Exercise details: Please return every line below that contains the string "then".

Given records:
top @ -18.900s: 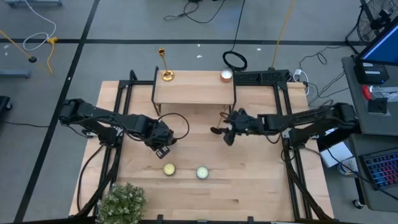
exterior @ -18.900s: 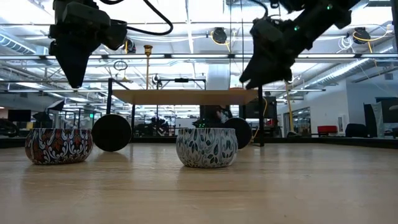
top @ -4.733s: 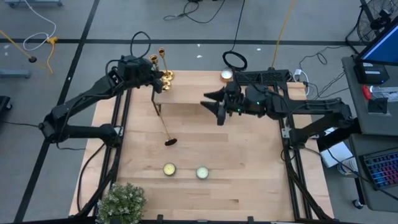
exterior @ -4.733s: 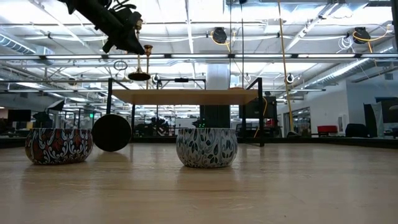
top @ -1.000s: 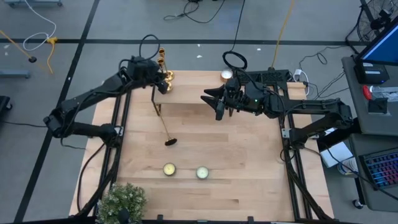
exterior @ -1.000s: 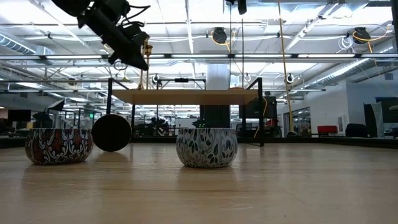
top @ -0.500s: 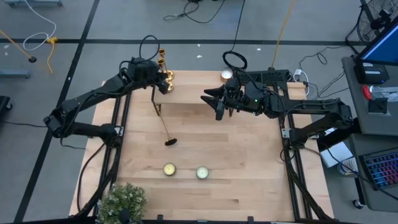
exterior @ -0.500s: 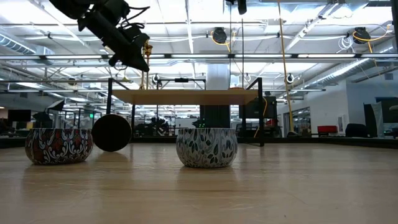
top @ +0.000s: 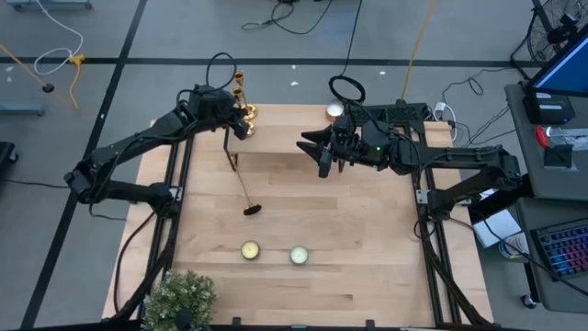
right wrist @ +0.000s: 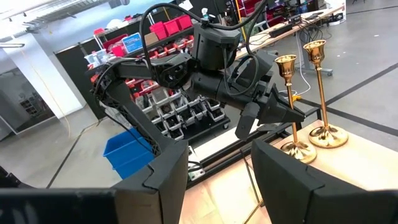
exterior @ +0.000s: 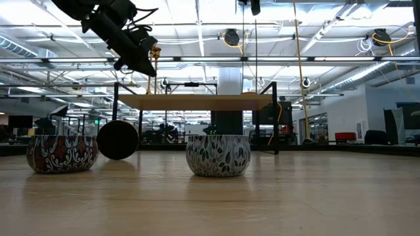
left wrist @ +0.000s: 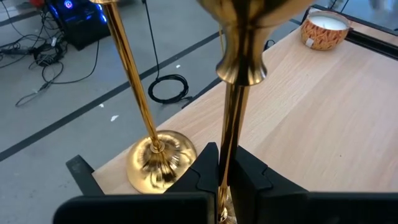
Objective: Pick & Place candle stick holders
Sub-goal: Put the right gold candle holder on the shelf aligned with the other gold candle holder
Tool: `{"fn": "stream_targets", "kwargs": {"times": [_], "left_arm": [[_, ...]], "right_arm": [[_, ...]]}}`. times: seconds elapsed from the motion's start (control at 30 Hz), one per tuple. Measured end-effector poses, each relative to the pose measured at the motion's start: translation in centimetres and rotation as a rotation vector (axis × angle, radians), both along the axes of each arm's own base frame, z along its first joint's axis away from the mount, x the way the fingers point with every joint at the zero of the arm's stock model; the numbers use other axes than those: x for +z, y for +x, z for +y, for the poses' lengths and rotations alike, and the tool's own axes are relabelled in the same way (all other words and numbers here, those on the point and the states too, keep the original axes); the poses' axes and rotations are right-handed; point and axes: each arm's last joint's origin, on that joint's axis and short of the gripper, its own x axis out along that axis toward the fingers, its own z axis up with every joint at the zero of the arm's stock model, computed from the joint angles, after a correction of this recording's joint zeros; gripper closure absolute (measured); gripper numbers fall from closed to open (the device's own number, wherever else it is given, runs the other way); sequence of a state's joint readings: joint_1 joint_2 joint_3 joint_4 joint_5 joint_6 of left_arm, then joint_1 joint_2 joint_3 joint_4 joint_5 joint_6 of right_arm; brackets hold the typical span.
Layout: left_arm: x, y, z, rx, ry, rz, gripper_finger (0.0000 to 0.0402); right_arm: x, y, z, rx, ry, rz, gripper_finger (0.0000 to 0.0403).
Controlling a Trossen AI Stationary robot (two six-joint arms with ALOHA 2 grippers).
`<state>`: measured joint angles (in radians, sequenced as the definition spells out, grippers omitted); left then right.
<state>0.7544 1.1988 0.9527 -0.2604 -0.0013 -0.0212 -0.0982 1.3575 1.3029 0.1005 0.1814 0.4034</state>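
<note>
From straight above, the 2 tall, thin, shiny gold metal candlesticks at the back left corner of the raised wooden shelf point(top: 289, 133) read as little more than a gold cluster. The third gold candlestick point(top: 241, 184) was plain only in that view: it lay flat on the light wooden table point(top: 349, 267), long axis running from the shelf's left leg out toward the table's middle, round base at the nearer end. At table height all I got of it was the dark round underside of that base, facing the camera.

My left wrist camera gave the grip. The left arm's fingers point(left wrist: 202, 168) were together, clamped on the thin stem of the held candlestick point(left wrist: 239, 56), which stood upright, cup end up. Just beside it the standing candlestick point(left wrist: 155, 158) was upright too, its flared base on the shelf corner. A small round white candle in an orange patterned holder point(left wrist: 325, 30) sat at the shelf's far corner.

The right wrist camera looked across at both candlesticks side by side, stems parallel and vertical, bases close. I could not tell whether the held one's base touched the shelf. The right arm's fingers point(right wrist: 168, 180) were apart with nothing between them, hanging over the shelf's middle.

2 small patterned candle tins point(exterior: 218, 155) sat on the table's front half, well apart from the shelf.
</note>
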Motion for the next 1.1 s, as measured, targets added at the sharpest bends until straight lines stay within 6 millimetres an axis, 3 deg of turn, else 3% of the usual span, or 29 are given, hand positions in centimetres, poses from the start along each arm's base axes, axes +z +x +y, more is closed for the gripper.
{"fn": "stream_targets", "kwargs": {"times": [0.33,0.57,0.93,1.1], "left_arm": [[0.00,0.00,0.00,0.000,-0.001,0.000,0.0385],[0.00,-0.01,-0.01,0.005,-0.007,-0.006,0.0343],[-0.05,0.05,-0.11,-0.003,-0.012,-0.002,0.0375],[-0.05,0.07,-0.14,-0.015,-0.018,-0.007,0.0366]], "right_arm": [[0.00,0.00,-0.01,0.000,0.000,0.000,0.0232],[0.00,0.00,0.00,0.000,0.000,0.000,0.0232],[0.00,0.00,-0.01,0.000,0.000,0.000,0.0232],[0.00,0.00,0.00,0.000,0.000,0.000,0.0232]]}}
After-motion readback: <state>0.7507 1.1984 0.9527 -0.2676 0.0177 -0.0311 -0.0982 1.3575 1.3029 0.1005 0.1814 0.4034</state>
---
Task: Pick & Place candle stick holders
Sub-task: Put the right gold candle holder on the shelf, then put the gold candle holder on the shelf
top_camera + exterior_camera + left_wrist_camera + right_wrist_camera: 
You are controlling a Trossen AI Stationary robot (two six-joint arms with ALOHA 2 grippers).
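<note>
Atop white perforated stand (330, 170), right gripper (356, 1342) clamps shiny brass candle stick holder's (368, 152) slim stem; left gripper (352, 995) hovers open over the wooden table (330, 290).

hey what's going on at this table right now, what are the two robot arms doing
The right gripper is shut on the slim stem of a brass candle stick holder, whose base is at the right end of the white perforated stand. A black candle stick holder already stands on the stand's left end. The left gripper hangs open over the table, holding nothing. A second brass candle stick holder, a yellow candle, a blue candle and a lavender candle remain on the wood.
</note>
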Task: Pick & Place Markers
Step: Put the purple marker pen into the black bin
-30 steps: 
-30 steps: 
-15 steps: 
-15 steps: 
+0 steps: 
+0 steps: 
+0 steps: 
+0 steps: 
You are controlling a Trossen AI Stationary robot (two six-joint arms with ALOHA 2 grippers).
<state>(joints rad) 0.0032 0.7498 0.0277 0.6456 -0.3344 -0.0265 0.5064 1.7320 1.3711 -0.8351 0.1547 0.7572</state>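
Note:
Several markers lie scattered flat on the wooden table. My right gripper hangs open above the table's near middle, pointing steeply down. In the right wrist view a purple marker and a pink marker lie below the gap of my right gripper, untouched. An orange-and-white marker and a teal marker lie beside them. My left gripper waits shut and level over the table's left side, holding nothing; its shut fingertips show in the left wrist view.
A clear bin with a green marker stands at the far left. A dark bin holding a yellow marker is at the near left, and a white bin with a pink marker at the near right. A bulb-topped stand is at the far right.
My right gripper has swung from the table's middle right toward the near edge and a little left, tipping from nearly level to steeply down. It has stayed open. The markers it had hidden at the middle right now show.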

Completed exercise:
Tool: `{"fn": "stream_targets", "kwargs": {"times": [_], "left_arm": [[_, ...]], "right_arm": [[_, ...]]}}`. times: seconds elapsed from the motion's start (control at 30 Hz), one per tuple. Measured end-effector poses, each relative to the pose measured at the motion's start: translation in centimetres and rotation as a rotation vector (axis × angle, radians), both along the axes of each arm's own base frame, z along its first joint's axis away from the mount, x the way the fingers point with every joint at the zero of the arm's stock model; the numbers use other axes than those: x for +z, y for +x, z for +y, for the poses' lengths and rotations alike, and the tool's own axes are relabelled in the same way (all other words and numbers here, those on the point and the states too, keep the original axes); the poses' axes and rotations are right-handed; point and axes: each arm's last joint's origin, on that joint's axis and short of the gripper, its own x axis out along that axis toward the fingers, its own z axis up with every joint at the zero of the arm's stock model, computed from the joint angles, after a correction of this recording's joint zeros; gripper closure absolute (measured); gripper numbers fall from closed to open (the device's own number, wherever else it is given, runs the other way); sequence of a state's joint readings: joint_1 joint_2 joint_3 joint_4 joint_5 joint_6 of left_arm, then joint_1 joint_2 joint_3 joint_4 joint_5 joint_6 of right_arm; brackets hold the typical span.
`<state>`: measured joint angles (in radians, sequenced as the definition spells out, grippers omitted); left then right.
Sub-task: Put the right gold candle holder on the shelf, then put the gold candle holder on the shelf

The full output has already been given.